In a Duty Status Report dated July 16, 2007, Complainant's physician indicated that Complainant could only lift up to five pounds intermittently or continuously for one hour per day. Report of Investigation (ROI), Exhibit 3, p. 1. The physician further indicated that Complainant could sit and engage in fine manipulation for eight hours per day. Additionally, the physician stated that Complainant could not stand, climb, kneel, or twist. The physician stated that Complainant could not walk continuously but could walk intermittently for up to two hours per day. Additionally, the physician stated Complainant could reach above his shoulders and drive a vehicle for up to two hours per day. The physician also stated that Complainant could not bend/stoop continuously, but could bend intermittently from zero to one hour per day.1

On September 20 2007, Complainant filed an EEO complaint in which he alleged that the Agency discriminated against him on the bases of sex (male), race (African American),2 and disability (foot injury and back problem) when, on July 19, 2007, his supervisor (S1) changed his work station.
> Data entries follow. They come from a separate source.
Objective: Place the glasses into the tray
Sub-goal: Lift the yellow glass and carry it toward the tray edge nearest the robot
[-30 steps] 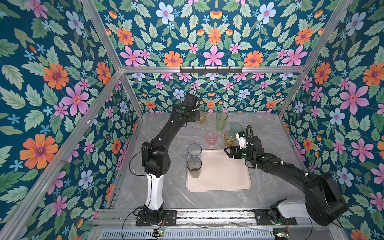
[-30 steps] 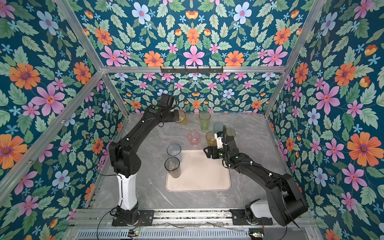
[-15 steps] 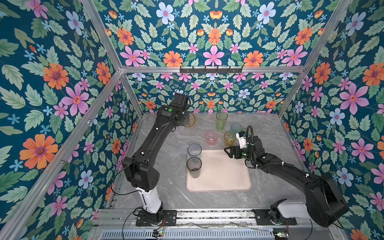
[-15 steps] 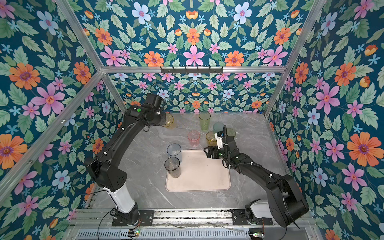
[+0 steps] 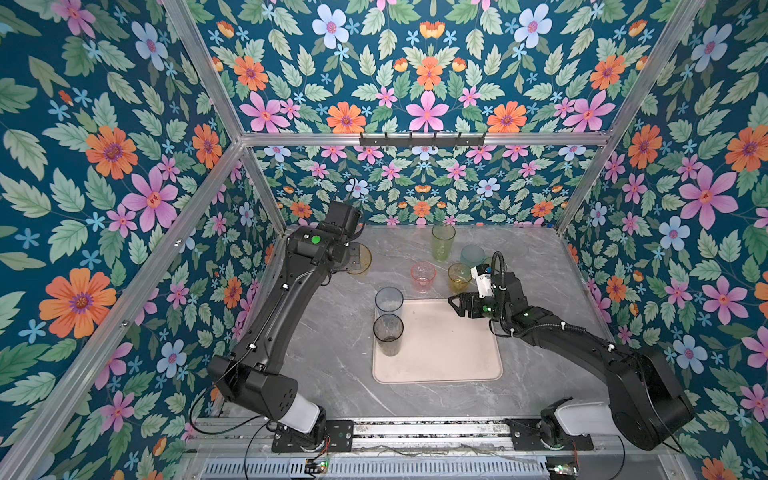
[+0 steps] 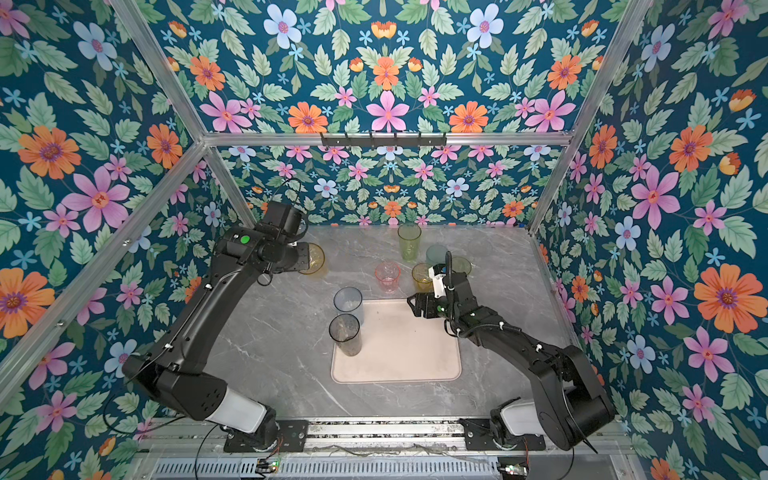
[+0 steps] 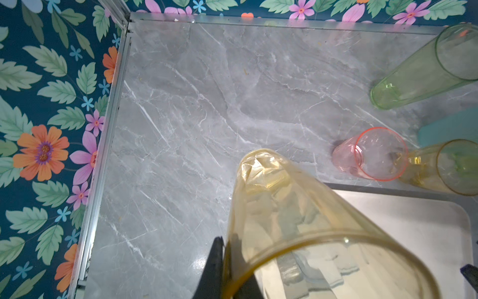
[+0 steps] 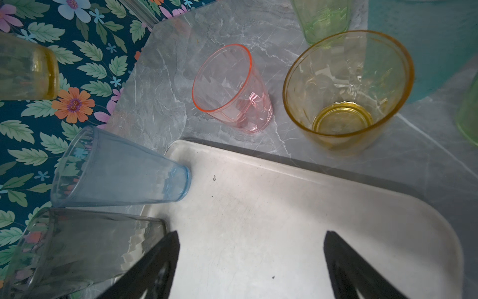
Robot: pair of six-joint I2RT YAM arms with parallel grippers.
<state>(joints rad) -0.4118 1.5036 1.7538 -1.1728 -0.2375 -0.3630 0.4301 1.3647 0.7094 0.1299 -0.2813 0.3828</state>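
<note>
Left end effector point(image 7: 228, 261) pinches the tall amber tumbler point(image 7: 284, 207) by its rim at the tray's point(image 5: 436, 370) ten o'clock; right end effector point(image 8: 251, 259) gapes wide.

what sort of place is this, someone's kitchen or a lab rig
Most likely a robot test booth, not a kitchen: black robot arms bolted to a metal rail, an aluminium frame carrying flower-print walls, and a marble-look table set with a tray and coloured glasses.
</note>
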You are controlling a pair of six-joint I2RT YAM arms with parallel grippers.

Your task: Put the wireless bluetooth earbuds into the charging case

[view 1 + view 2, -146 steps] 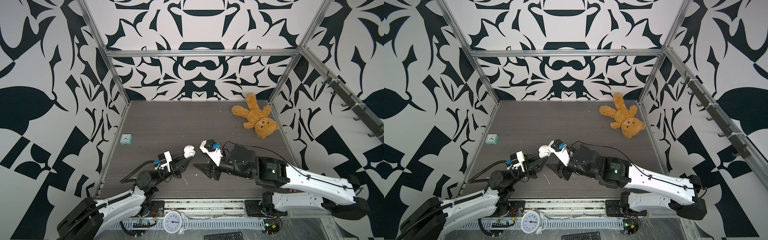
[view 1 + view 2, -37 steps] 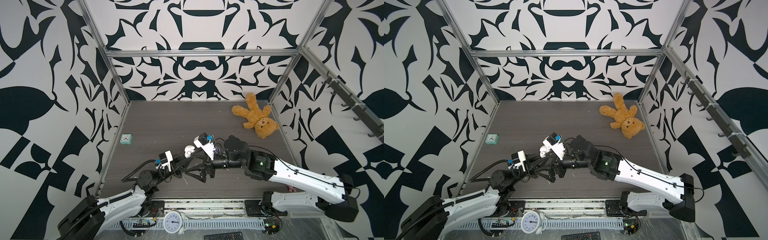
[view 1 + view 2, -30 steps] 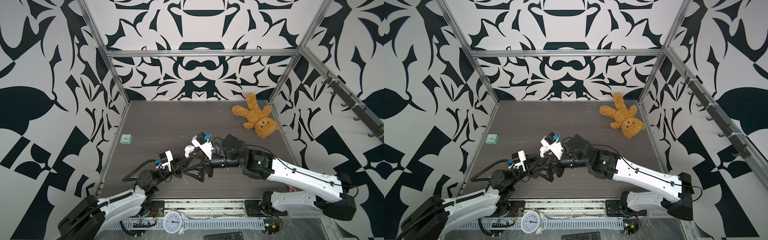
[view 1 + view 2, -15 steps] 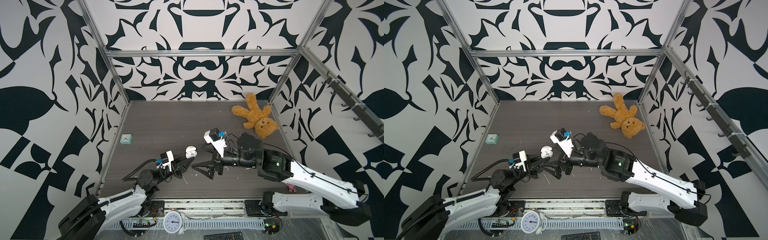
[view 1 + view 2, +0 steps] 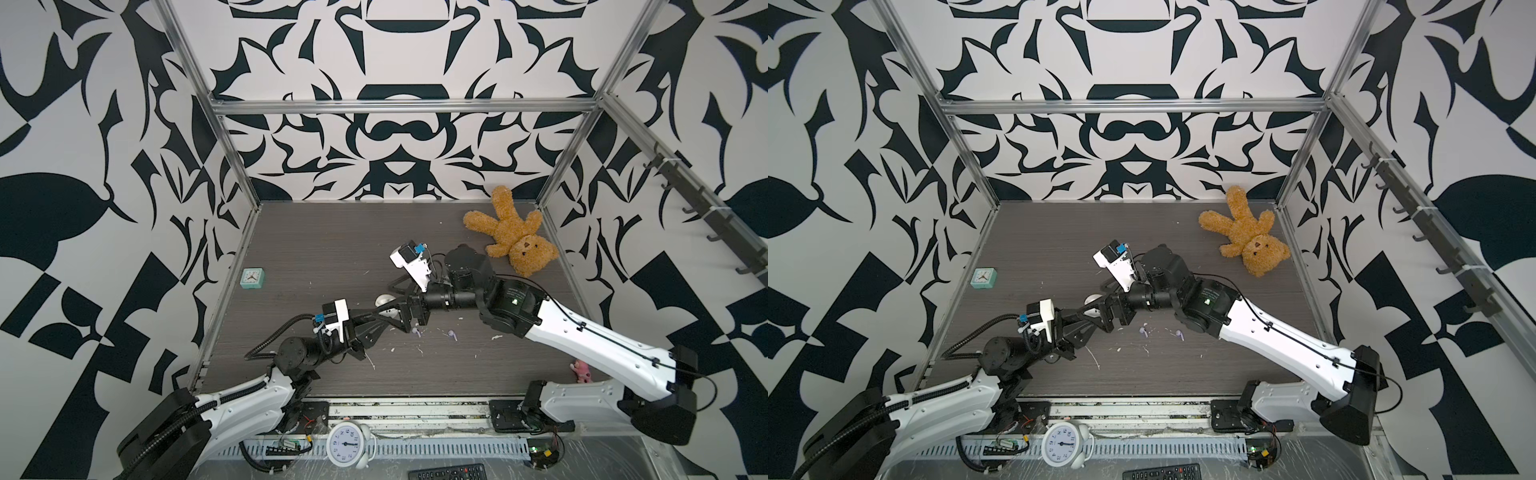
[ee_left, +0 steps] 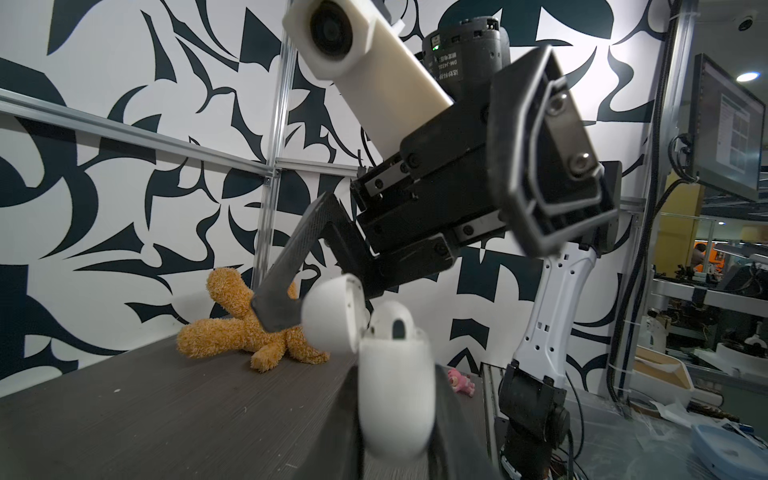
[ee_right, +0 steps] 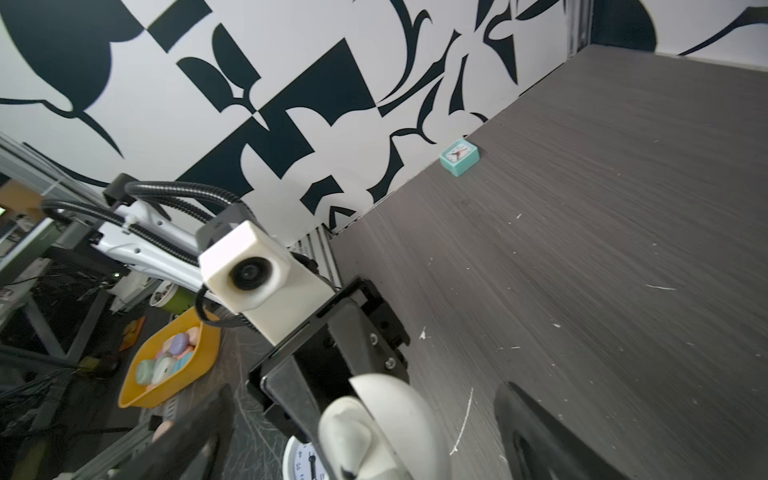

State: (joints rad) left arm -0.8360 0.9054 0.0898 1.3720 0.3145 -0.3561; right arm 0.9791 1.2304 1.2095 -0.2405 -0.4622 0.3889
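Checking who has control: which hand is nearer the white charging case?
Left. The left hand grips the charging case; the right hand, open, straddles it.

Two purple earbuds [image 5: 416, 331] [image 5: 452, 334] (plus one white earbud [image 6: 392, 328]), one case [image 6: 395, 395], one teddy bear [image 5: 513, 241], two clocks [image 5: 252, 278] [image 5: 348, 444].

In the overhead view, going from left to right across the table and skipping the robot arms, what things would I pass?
small teal clock → white earbud case → purple earbud → second purple earbud → teddy bear → pink toy
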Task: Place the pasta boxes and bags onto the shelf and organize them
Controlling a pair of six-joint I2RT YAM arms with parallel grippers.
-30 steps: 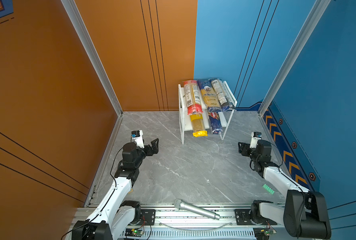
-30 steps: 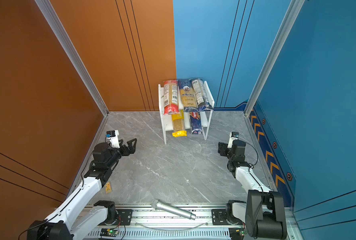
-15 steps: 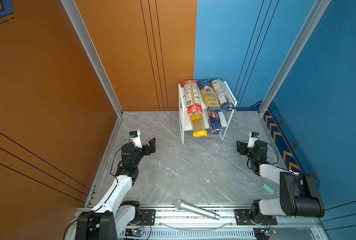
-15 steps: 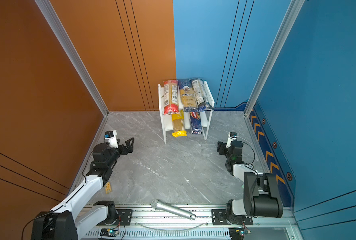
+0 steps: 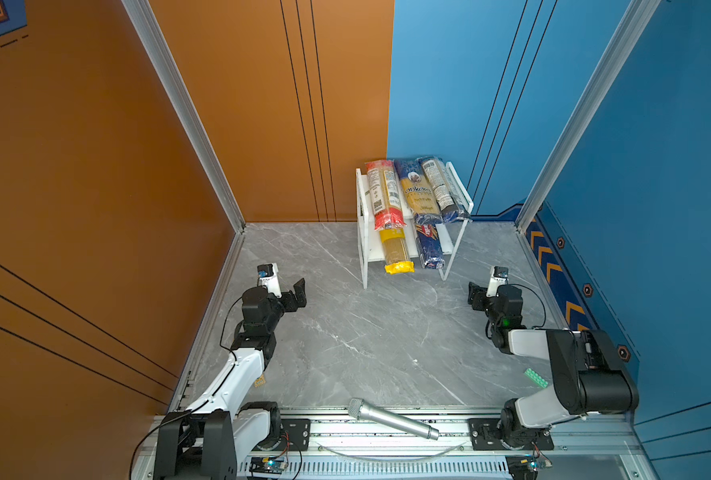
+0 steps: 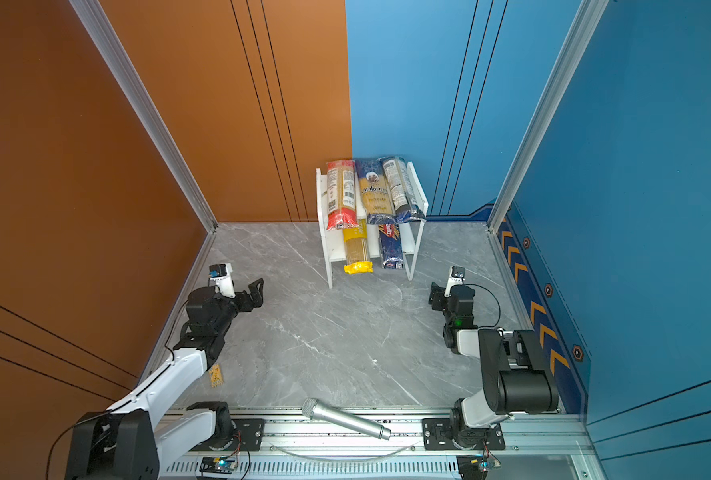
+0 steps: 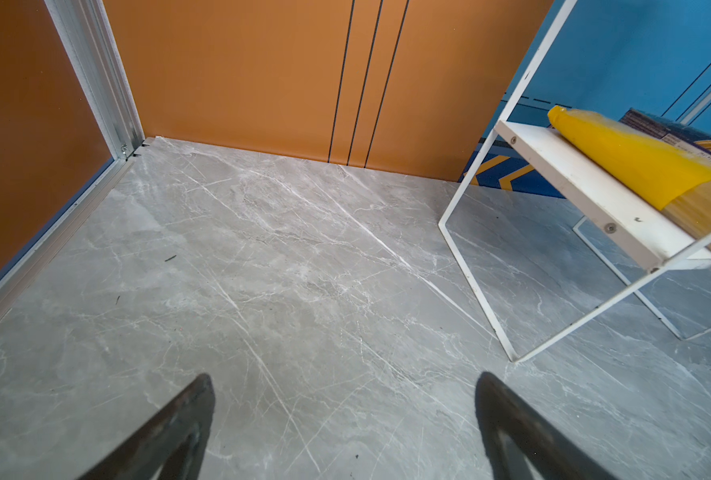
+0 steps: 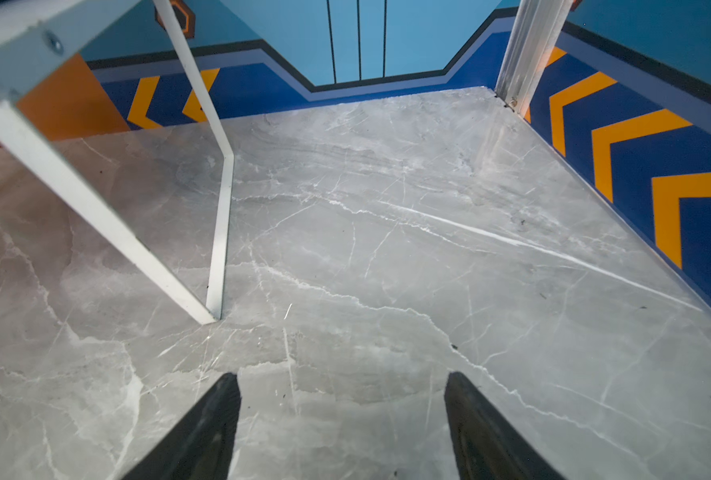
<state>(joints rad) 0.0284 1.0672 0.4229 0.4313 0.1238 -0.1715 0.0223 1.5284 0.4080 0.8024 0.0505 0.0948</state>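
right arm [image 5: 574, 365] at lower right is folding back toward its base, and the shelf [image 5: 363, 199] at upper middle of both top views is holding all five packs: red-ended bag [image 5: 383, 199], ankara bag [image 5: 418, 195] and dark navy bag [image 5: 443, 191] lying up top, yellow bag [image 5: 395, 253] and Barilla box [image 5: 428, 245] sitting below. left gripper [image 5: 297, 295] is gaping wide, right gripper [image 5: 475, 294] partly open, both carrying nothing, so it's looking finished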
In an investigative affidavit statement, Complainant stated that, prior to July 19, 2007, the Plant Manager arranged for him to work with a particular case.3 Affidavit A. Complainant stated that, on July 19, 2007, S1 had this case removed and put in a new case for Complainant to use. S1 stated that he showed S1 a copy of his restrictions, and told her that the new case would have required him to stand, reach above his shoulders, and bend and stoop, but S1 said that she could not read his doctor's writing and gave him a direct order to demonstrate to her that he could not work the new case. Complainant stated that he tried to work the new case for about a half-minute, and when he reached above his shoulder to case a letter, he felt a pain in his back and immediately stopped.

Complainant further stated that he asked the Manager of Distribution Operations (MDO) if he could have his old case back, and the MDO told S1 to bring Complainant's modified case back. Complainant stated that his physician examined him and told him that what S1 had ordered him to do aggravated his lumbar disc problems and referred Complainant to a spine center. Complainant also stated that the pain in his back has gotten worse. Complainant stated that he believed that this was sex discrimination because a female employee (C1) who has restrictions was not required to demonstrate to S1 that she could not do ordered work.

S1 stated that she ordered Complainant to work the new case in order to expedite mail or because of productivity. Affidavit B. S1 stated that Complainant did not request that his case be changed back when he was told to work on the new case, but she had him demonstrate his ability to use the case so that she could see what kind of problems Complainant would encounter that would prevent him from working the new case. S1 stated that Complainant did not complain of injury, go home, take leave, or provide medical documentation showing that he injured his back and his medical documentation did not indicate that Complainant used a modified case.

A clerk (C2) stated that she was the Acting Supervisor in July 2007. Affidavit C. C2 stated that S1 instructed her to change Complainant's case during the relevant time period. C2 stated that on July 19, 2007, Complainant asked her to put his old case back in place because the new one was outside his restrictions. C2 stated that Complainant's request was denied until the MDO came out of a meeting at 4:00 p.m.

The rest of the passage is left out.